INSTRUCTIONS FOR THE TASK ::
Write out every line from the listing below where the string "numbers" is found.
-------------------------
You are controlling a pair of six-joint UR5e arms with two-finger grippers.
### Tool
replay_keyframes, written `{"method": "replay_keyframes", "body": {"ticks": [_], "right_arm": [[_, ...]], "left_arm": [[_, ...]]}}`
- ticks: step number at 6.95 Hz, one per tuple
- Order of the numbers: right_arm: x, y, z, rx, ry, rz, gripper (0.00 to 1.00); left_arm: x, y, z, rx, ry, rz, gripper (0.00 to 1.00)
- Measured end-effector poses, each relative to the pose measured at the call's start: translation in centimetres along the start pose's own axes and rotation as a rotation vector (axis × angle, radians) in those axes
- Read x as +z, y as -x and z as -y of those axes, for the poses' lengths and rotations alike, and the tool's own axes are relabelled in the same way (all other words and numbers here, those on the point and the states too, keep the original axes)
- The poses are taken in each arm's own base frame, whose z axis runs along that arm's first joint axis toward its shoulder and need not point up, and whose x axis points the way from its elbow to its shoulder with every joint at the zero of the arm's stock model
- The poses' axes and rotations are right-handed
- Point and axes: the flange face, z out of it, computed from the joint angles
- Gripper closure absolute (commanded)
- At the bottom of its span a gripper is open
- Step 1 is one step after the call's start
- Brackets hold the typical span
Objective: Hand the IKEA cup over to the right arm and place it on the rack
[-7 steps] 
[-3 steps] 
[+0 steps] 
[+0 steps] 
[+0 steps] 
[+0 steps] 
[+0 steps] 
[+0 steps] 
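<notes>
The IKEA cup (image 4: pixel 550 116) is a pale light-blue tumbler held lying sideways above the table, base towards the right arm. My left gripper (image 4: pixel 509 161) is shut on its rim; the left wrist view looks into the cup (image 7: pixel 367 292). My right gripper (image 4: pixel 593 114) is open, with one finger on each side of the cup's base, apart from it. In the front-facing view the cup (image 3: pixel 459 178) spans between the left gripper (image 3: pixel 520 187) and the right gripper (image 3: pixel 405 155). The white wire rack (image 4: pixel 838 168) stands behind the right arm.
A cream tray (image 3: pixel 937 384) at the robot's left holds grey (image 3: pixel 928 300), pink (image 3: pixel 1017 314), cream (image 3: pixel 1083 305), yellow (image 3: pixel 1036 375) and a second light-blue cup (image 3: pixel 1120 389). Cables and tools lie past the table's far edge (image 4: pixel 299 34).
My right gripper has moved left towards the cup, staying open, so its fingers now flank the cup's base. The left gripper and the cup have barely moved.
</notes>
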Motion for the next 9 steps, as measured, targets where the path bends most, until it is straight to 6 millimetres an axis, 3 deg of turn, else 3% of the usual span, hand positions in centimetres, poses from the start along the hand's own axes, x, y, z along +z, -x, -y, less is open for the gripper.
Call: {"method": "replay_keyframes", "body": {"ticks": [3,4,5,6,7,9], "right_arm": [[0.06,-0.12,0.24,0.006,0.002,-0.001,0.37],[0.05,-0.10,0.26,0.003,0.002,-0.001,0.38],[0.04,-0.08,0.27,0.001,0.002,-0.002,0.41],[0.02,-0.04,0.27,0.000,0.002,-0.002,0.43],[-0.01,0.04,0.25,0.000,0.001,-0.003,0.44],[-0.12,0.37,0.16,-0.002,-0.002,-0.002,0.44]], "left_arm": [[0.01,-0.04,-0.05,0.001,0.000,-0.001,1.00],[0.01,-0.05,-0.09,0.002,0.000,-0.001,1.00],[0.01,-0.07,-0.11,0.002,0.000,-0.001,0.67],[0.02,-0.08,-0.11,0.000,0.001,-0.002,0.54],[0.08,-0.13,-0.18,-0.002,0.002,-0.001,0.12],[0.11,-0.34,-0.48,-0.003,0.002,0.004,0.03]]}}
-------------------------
OUTPUT OF THE EXERCISE ::
- Order of the numbers: right_arm: x, y, z, rx, ry, rz, gripper (0.00 to 1.00); left_arm: x, y, z, rx, ry, rz, gripper (0.00 to 1.00)
- Read x as +z, y as -x and z as -y of those axes, for the poses' lengths and rotations alike, and the tool's own axes are relabelled in the same way (all other words and numbers here, those on the point and the states too, keep the original axes)

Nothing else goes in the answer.